Silence

A House/Sandman crossover

Gen, with passing mention of House/Wilson. The Sandman influence is pretty minimal, all you need to know is that on one night, thousands (millions?) of people went insane. This is how the staff of Princeton Plainsboro coped.

Princeton Plainsboro had never been so quiet. Even at night, the halls constantly rang with footsteps and late night emergencies. Not tonight. Tonight, Cuddy felt as though she was the only one moving in the whole complex. She probably was.

It was so quiet. She had never seen it so quiet. The lights were on, and the throb of the machines, usually so inaudible during the day, felt like drumbeats tonight. It was doubly strange that it would be like this tonight.

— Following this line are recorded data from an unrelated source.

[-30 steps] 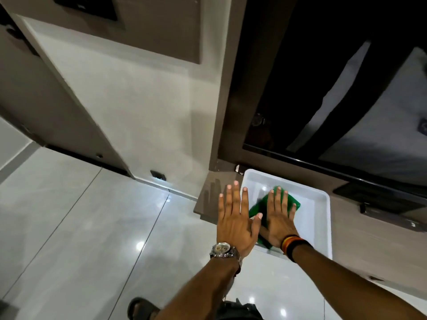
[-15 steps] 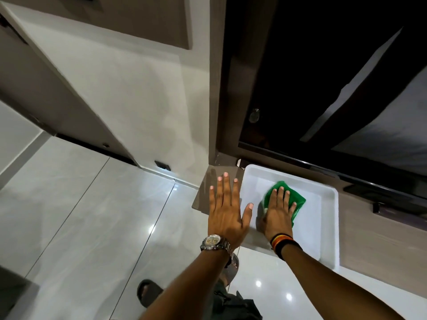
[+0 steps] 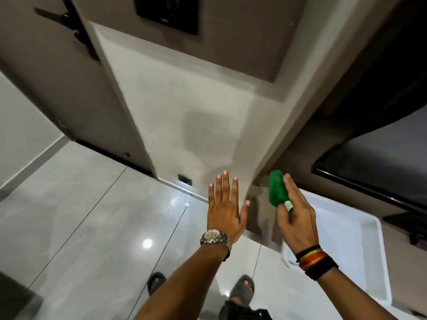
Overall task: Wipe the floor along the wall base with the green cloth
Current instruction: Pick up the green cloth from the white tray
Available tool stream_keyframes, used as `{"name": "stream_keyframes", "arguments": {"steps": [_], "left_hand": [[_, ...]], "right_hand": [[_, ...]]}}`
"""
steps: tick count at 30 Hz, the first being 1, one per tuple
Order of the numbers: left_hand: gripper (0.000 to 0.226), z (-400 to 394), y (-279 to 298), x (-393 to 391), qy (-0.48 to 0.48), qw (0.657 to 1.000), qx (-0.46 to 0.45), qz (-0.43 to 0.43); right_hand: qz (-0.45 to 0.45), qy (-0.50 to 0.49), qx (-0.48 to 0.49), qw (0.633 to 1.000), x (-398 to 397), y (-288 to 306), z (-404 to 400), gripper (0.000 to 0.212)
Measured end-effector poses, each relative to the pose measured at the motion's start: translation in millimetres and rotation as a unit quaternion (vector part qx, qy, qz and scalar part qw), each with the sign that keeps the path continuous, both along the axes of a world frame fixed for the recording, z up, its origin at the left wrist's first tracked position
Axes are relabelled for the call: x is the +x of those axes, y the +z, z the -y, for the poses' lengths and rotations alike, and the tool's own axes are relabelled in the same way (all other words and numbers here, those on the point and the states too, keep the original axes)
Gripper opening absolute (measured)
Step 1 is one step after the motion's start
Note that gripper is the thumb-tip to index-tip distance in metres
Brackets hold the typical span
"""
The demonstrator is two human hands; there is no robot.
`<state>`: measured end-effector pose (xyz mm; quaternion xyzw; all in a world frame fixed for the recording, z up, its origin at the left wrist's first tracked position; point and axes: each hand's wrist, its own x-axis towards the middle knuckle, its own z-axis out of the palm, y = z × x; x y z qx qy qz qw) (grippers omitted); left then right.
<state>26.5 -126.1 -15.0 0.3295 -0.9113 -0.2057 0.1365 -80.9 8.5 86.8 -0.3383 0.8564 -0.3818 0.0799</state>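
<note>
My right hand (image 3: 295, 218) holds the bunched green cloth (image 3: 278, 192) in the air, left of the white tray (image 3: 374, 245) and above the brown counter corner. A small white tag shows at the cloth's lower end. My left hand (image 3: 225, 204), with a wristwatch, is flat and open with fingers spread, held out over the glossy tiled floor (image 3: 92, 215). The wall base (image 3: 198, 196) runs along the floor just past my left fingertips.
A white wall panel rises ahead, with a small dark socket (image 3: 184, 180) near its foot. A brown door stands at the left. A dark glass-fronted unit (image 3: 369, 169) is on the right. My sandalled feet (image 3: 242, 289) stand on the floor below.
My right hand has lifted the green cloth out of the white tray and moved it left. My view has swung left toward the wall, and my left hand stays spread.
</note>
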Motion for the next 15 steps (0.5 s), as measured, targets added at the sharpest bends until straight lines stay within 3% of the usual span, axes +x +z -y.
{"name": "stream_keyframes", "arguments": {"steps": [4, 7, 10, 15], "left_hand": [[0.075, 57, -9, 55, 0.016, 1.0, -0.016, 0.008], [0.077, 95, -34, 99, 0.048, 0.998, -0.006, 0.047], [0.077, 114, -74, 141, 0.053, 0.994, -0.003, 0.098], [0.076, 115, -174, 183, 0.076, 0.984, 0.029, 0.157]], "right_hand": [[0.035, 0.08, 0.001, 0.996, 45, 1, 84, 0.073], [0.071, 0.094, 0.047, 0.992, 74, -34, 144, 0.071], [0.109, 0.126, 0.132, 0.977, 99, -84, 186, 0.066], [0.179, 0.183, 0.307, 0.917, 121, -219, 216, 0.06]]}}
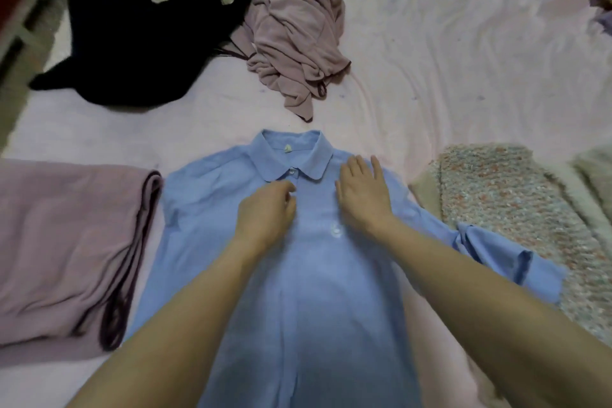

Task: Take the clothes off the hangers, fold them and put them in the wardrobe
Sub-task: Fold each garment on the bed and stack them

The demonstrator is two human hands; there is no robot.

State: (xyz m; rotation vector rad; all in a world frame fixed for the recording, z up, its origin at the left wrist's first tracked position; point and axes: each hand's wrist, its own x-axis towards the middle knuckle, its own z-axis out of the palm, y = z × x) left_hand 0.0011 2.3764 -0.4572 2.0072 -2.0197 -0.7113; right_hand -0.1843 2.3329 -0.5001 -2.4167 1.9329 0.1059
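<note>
Blue shirt (298, 275) between mauve fold (66, 242), knit (516, 209)

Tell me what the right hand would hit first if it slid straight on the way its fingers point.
The right hand lies flat on the blue shirt, pointing up the bed. Past the shoulder, bare sheet looks free; the mauve heap lies left of that line.

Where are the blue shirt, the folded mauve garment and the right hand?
blue shirt (212, 209): head view, on its chest panel beside the placket.
folded mauve garment (66, 235): head view, on its flat top face.
right hand (362, 190): head view, on the back of the hand.
</note>
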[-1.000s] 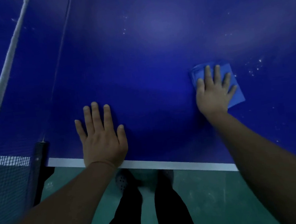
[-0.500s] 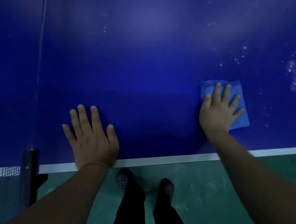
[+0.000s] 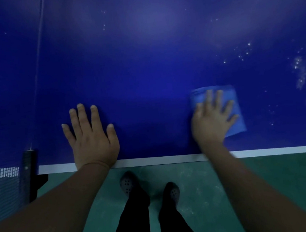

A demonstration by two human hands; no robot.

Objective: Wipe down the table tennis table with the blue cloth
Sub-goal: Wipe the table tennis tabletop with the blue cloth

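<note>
Both hands flat on the blue desk, cloth under the right one

Here's what we're looking at from the head cam, straight down over the near edge of the table tennis desk (image 3: pixel 144 70). Our left hand (image 3: pixel 91 138) is planted flat on the bare blue surface, fingers straight and a little spread, thumb out to the side, with the heel of the palm right at the white edge line (image 3: pixel 152 161). It isn't holding anything, just resting on the top.

Our right hand (image 3: pixel 213 118) is also spread wide, fingers straight and fanned, pressing down on the blue cloth (image 3: pixel 236 107). It looks a bit smeared in the frame, so we can't make out fine detail on the fingertips. The cloth lies flat on the desk, folded into a rough rectangle, and sticks out past the fingers on the far side and to the right. It sits near the edge line, well apart from the left hand.

To the right of the cloth and farther up there's a scatter of whitish specks and smudges (image 3: pixel 300 70) on the surface. Over on the left we can see the net (image 3: pixel 3 188) with its black post (image 3: pixel 30 170) clamped at the desk's edge. Below the edge is the green floor (image 3: pixel 266 176), plus our dark trousers and a pair of perforated clog-type shoes (image 3: pixel 128 183).
</note>
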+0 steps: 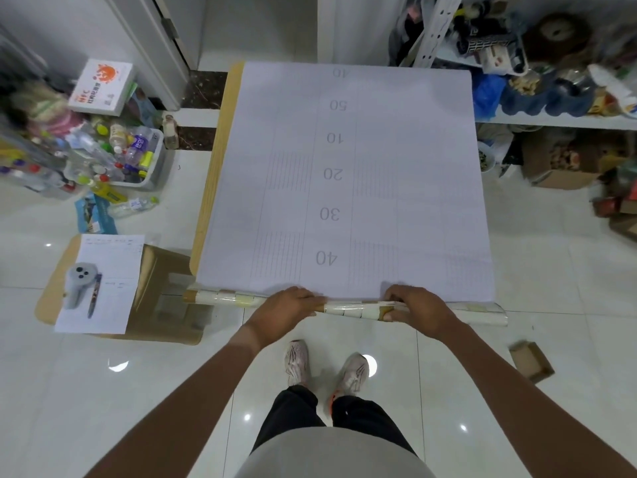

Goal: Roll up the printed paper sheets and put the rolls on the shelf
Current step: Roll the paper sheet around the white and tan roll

The hospital was full, full to the point that she'd been forced to send anyone without life-threatening injuries away. Call it mass hysteria, call it insanity, call it the apocalypse (and she was sure some were), it seemed as though everyone in the city had chosen tonight to slit their wrists or set themselves alight or jump out of a third-story window. In the end, she'd been forced to do the one thing she had never imagined, and shut the hospital doors. They simply couldn't take any more people. She vaguely remembered being in tears at the time, but quiet honestly, she couldn't be sure. The whole night had been a blur.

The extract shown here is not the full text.